Better SNARKs for hashing are powerful in and of themselves because many cryptographic statements to which SNARKs are applied (such as knowledge of Merkle-authentication paths) boil down to hashing. Indeed, this is the key bottleneck in Type-1 zkEVMs as well as in recursing hashing-based SNARKs. 

Accordingly, while Lasso enables the better SNARKs for hashing, it (as well as Jolt) also benefits from them: The better SNARKs for hashing enable Lasso and Jolt to be combined with (recursive versions of) the Ligero/Brakedown hashing-based polynomial commitment schemes. These schemes have an extremely fast prover but require the verifier to do a somewhat large number of hash operations (square root in the size of the committed polynomial). This has made recursive application of SNARKs using Ligero/Brakedown difficult because it has been expensive for the prover to prove that it correctly performed the verifier’s hash operations. This difficulty should disappear given much faster SNARKs for hashing. 
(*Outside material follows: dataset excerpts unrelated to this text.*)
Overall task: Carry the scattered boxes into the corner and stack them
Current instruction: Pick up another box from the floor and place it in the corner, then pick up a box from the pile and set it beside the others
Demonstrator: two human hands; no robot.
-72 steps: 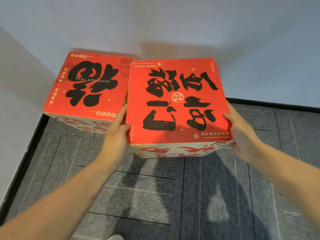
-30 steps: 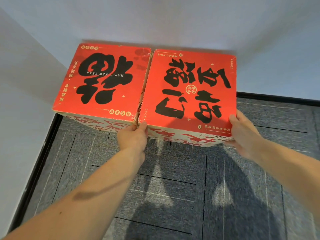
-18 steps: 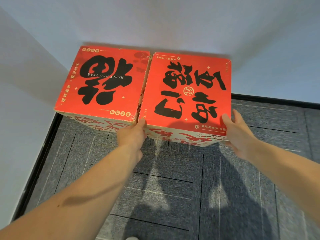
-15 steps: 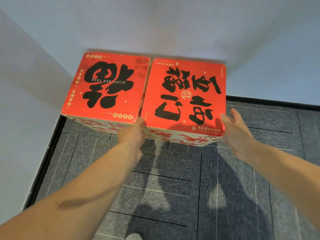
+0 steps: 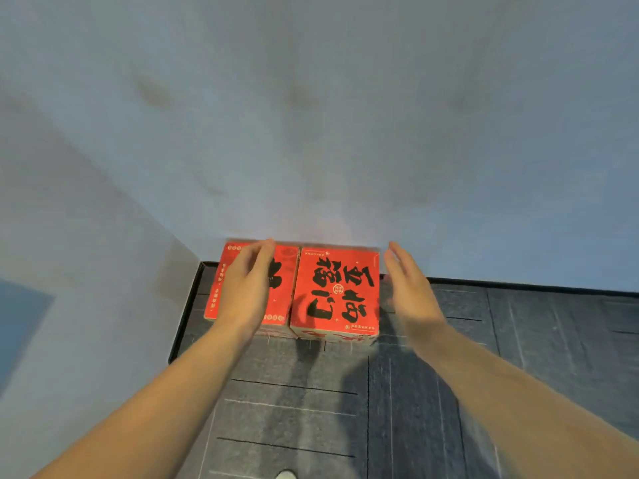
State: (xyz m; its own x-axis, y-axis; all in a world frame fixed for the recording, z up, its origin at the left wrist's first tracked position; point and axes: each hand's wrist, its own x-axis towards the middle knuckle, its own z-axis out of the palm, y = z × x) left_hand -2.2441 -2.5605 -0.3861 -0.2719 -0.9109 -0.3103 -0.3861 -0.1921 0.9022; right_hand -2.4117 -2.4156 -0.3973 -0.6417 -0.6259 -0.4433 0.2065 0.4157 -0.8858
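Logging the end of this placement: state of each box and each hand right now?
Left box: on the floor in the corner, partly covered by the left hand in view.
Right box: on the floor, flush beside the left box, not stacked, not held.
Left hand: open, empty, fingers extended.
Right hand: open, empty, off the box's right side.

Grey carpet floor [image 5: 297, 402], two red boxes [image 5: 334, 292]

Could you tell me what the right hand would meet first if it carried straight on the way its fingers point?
Probably the pale wall behind the boxes. The open right hand hangs to the right of the red square cardboard box with four black characters, fingers aimed past its far right corner. Depth is unclear.
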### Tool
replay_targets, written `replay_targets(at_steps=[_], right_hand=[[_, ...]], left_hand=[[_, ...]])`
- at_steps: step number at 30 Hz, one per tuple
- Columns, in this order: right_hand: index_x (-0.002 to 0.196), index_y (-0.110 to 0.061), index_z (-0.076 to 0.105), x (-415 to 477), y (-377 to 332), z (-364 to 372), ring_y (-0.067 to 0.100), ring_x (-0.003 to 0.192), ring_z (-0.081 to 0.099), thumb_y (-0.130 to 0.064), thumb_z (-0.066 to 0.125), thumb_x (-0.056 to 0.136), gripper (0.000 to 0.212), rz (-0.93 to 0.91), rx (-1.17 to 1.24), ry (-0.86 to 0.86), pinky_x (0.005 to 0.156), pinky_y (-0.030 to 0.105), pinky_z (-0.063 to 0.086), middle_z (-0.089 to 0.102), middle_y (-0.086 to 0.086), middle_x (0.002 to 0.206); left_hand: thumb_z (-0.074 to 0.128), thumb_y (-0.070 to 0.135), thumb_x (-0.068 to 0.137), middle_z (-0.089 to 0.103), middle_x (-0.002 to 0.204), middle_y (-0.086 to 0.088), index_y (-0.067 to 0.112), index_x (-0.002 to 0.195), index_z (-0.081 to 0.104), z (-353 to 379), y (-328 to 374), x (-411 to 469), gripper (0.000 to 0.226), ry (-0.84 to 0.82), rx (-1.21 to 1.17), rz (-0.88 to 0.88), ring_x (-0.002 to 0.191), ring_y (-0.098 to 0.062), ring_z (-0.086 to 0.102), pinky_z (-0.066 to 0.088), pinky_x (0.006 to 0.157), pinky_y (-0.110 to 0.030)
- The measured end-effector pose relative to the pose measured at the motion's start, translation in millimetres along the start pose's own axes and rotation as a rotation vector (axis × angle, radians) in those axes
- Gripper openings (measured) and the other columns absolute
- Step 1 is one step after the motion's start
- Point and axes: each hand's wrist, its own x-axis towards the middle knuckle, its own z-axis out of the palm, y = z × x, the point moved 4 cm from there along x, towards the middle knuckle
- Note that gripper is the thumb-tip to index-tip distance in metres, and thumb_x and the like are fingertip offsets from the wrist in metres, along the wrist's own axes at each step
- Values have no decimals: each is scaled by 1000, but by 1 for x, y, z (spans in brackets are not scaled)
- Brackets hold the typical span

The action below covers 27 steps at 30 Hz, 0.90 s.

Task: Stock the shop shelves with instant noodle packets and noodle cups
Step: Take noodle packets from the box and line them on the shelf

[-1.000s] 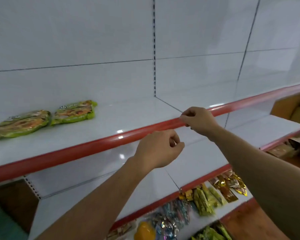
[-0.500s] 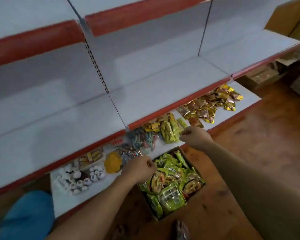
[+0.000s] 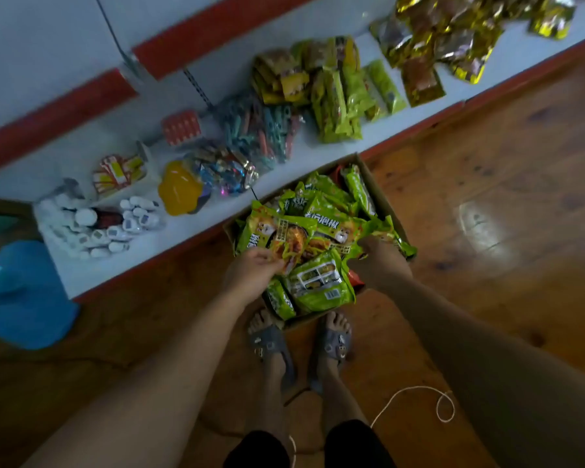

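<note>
Left hand (image 3: 250, 273) dropped floorward, grips packet (image 3: 284, 236).

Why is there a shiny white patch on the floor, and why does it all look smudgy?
Head view: the patch is light glaring off the glossy wooden floor; the noodle packets and shelf goods look softly blurred; the corners are dim.

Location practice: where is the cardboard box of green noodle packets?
The brown cardboard box sits mid head view on the wooden floor, between the white bottom shelf and the person's feet.
</note>
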Motion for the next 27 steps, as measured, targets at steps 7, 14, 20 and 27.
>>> replay_targets(at_steps=[7,14,20,27], right_hand=[[147,-12,35,79,17,54,34,119,54,-32,67,86,71,128,290,104,80,33,42,49,13,143],[142,-11,37,100,19,60,23,116,51,-29,77,82,74,274,672,286,96,31,43,47,4,131],[135,-13,47,101,9,56,20,98,52,-32,79,80,67,261,696,192,82,30,40,54,0,111],[125,-11,53,95,1,38,18,86,49,-31,78,82,54,177,631,173,71,27,35,52,0,102]], left_hand=[[77,28,82,32,154,-4,19,149,31,-2,-33,84,82,372,64,36,142,-24,29,28,114,-38],[81,34,76,53,138,-2,22,141,43,6,-49,121,76,254,54,6,123,-26,53,46,101,-49],[86,34,69,61,124,-1,23,125,54,-1,-47,117,66,226,27,12,111,-23,60,50,96,-46],[84,31,75,61,125,-1,20,126,58,-3,-47,102,58,189,-44,43,109,-21,62,52,92,-41]])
Concretely, for circuits with several billion gates, Ligero/Brakedown proofs are on the order of MBs, with the verifier V mainly performing field operations (which are cheap for recursion) and hashing. Given SNARKs that can hash 20 MBs of data with 30 seconds of single-threaded processing (and ample parallelizability), it should take the prover less than 10 seconds of single-threaded processing time to apply recursion to this proof system. 
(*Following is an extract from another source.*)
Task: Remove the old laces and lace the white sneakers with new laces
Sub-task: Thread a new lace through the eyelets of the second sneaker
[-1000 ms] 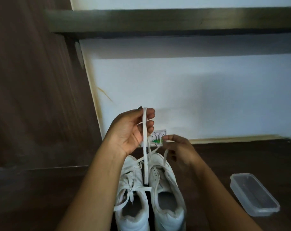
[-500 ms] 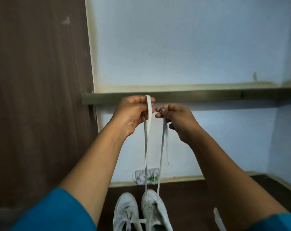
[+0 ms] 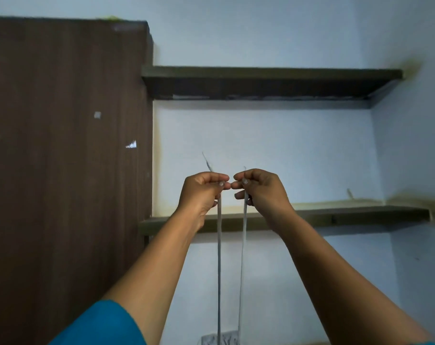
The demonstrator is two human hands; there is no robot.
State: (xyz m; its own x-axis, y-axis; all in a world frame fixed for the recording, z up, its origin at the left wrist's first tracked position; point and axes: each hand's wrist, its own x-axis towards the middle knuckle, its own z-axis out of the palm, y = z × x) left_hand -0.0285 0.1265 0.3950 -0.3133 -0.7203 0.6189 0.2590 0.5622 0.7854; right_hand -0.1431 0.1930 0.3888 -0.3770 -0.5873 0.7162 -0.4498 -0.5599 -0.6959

On top of that, when using recursion, it doesn’t make sense to optimize Ligero/Brakedown for proof size, but rather for the runtime of the recursive prover. Since hash operations, compared to field operations, are much more expensive to prove, one should configure Ligero/Brakedown to have V do less hashing, even though that means bigger proofs and more field operations. This will speed up recursive proving beyond the aforementioned estimate of 10 seconds. 

In summary, combining Lasso and Jolt with (recursive application of) D&P’s commitment scheme will further improve Lasso’s and Jolt’s performance. This is both because Keccak and Grøstl are faster hash functions than today’s popular SNARK-friendly ones, and because, regardless of the hash function used, Ligero/Brakedown has a faster prover than FRI (see #7 in my technical FAQ). 

Revising our view of SNARK-friendly hashes 

Jolt showed that most zkVM projects have been wrong about what they consider to be “SNARK-friendly” VMs. The key property that makes an instruction “SNARK-friendly” is something called decomposability. Real instruction sets, not hand-designed for supposed SNARK-friendliness, naturally satisfy this property. We’ve been hand-designing VMs to be friendly to the limitations of today’s popular SNARKs, but these limitations are artificial. D&P show that the same goes for SNARK-friendly hashes. (Fully optimizing D&P’s SNARKs for standard hash functions, and comparing their performance to those that are popular today when applied to ostensibly SNARK-friendly hashes, is near-term future work). 

Faster sum-check prover over small fields

D&P’s commitment costs are now so low that in their current implementation of their SNARK for Keccak, the prover bottleneck is no longer the polynomial commitment scheme, but rather the sum-check protocol (the technical core of the polynomial IOPs underlying Lasso and Jolt). 

However, existing sum-check prover implementations, including D&P’s, have not been optimized to take advantage of the fact that the values being summed are all “small.” That is, existing sum-check-prover implementations perform few field operations, but most of those operations happen in the “whole field” GF[2128], even when most of the values being summed reside in a much smaller subfield, like GF[2], GF[28], or GF[216].

In my separate note, I have optimized the sum-check prover to take advantage of small values. Depending on just how small the values are, this can improve the sum-check prover’s work from between a factor of about 2, to multiple orders of magnitude. 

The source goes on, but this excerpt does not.